=== What the task requires ===
The number of lines with the string "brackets" in the listing below is all that should be reported.

=== Input material ===
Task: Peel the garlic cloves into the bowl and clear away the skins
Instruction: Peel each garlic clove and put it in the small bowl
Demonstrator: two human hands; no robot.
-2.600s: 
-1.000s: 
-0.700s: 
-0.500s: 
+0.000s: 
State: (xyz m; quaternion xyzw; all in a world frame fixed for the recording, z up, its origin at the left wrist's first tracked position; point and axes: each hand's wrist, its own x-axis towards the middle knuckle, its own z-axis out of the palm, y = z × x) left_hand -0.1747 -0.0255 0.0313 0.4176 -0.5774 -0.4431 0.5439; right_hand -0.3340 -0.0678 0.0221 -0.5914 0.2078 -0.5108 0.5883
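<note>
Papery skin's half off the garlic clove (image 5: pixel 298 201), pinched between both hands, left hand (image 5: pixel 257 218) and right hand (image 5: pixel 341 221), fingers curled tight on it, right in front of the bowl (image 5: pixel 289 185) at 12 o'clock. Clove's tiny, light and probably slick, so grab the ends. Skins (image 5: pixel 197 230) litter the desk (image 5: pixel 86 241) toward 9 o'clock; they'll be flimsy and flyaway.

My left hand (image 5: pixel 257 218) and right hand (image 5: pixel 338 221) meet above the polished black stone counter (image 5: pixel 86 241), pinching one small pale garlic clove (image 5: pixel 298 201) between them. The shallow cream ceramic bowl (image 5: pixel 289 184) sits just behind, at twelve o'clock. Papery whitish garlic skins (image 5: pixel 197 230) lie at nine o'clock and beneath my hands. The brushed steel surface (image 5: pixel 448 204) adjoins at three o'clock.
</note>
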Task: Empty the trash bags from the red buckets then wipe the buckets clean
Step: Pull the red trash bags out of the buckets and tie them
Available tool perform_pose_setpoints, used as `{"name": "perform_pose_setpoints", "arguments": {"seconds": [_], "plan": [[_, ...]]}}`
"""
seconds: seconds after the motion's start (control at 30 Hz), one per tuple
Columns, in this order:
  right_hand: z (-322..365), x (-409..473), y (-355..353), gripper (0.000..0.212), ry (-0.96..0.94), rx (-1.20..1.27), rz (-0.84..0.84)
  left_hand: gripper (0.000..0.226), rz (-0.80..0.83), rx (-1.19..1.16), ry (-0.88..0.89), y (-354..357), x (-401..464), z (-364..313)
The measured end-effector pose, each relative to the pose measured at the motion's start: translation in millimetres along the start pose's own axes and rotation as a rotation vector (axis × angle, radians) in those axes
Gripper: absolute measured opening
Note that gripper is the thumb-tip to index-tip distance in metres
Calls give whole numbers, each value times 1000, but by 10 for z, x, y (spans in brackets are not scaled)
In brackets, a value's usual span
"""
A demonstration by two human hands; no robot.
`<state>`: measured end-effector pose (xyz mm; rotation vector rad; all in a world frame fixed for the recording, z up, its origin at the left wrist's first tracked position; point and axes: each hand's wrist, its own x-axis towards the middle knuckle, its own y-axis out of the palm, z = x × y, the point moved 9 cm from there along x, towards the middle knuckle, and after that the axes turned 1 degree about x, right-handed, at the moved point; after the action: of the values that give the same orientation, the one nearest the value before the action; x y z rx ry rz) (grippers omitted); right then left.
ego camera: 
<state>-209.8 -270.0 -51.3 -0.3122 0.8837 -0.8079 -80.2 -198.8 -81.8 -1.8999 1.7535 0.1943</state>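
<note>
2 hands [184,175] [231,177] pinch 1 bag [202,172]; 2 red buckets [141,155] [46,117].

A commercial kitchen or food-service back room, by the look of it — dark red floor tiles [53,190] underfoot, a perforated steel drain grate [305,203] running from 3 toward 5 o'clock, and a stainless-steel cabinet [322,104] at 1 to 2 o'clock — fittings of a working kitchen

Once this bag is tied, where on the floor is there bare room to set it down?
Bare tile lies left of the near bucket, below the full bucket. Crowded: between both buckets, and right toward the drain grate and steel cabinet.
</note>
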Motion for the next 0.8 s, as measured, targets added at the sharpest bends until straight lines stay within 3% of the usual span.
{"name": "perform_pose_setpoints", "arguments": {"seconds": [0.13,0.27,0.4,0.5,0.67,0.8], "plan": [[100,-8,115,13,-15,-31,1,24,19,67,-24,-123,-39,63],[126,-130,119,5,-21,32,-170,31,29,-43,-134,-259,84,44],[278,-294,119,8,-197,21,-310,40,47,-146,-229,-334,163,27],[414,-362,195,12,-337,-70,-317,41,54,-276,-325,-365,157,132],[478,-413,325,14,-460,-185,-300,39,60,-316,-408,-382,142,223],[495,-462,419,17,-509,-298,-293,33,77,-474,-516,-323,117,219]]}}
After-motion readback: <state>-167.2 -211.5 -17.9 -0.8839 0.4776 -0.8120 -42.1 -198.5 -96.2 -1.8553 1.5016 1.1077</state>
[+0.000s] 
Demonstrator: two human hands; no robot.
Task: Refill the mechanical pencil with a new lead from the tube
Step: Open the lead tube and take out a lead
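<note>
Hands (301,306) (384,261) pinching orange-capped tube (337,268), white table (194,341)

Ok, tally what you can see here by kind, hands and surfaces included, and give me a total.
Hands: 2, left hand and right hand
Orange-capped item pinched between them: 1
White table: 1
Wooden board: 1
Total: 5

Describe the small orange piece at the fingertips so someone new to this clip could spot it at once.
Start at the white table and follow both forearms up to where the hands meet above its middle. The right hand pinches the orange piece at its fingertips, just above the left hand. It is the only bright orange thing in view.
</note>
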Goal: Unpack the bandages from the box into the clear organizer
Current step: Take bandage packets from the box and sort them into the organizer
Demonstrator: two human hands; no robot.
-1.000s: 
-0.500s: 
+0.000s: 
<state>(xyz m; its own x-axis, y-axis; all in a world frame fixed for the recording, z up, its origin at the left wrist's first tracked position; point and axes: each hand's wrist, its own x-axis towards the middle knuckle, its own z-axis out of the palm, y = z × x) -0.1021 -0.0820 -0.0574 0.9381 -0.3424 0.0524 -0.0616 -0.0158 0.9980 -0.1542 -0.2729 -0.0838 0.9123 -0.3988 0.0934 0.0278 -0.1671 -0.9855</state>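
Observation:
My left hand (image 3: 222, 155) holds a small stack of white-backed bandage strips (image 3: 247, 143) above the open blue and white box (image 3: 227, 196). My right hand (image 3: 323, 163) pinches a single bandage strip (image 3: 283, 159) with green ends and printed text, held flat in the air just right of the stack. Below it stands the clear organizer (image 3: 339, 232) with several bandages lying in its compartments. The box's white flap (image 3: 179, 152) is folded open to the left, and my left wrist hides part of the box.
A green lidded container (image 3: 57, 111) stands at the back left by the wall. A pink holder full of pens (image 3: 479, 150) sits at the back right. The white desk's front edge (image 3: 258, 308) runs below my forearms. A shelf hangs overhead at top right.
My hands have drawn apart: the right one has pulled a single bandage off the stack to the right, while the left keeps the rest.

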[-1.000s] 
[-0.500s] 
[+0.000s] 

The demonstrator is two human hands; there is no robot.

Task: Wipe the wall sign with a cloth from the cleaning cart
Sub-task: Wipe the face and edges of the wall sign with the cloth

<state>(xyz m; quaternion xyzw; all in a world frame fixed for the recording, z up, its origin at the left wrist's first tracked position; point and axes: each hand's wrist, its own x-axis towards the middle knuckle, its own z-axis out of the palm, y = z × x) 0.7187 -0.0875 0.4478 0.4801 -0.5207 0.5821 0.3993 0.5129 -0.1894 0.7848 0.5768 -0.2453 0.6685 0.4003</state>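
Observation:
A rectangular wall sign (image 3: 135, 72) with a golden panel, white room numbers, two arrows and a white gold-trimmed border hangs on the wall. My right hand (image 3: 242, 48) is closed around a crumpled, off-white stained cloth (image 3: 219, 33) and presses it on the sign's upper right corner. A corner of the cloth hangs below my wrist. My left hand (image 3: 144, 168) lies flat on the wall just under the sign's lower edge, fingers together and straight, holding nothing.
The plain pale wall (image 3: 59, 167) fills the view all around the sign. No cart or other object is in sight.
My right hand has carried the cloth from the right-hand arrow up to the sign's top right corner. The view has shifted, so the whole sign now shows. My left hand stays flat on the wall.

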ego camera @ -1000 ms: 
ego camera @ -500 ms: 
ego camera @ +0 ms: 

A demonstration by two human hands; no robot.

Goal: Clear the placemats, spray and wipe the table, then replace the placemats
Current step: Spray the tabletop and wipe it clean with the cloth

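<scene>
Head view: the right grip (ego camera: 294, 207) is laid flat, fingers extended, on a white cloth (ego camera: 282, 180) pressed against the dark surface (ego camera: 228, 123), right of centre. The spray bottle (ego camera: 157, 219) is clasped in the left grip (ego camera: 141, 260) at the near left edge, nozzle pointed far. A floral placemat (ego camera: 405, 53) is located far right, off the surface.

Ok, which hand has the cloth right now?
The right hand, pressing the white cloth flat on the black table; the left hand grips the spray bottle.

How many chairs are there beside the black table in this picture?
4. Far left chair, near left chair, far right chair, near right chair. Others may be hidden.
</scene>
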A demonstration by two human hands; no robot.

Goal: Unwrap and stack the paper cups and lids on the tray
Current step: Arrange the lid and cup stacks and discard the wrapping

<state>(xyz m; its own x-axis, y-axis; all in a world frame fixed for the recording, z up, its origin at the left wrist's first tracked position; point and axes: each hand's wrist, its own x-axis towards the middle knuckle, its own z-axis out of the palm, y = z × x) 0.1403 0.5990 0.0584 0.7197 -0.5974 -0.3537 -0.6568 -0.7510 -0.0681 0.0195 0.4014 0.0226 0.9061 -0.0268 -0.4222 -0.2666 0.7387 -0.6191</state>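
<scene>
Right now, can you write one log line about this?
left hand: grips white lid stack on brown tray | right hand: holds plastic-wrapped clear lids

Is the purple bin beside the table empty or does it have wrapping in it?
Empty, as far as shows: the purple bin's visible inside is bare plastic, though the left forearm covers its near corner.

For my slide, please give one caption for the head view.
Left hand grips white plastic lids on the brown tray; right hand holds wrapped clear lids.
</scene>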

=== Expected answer ===
2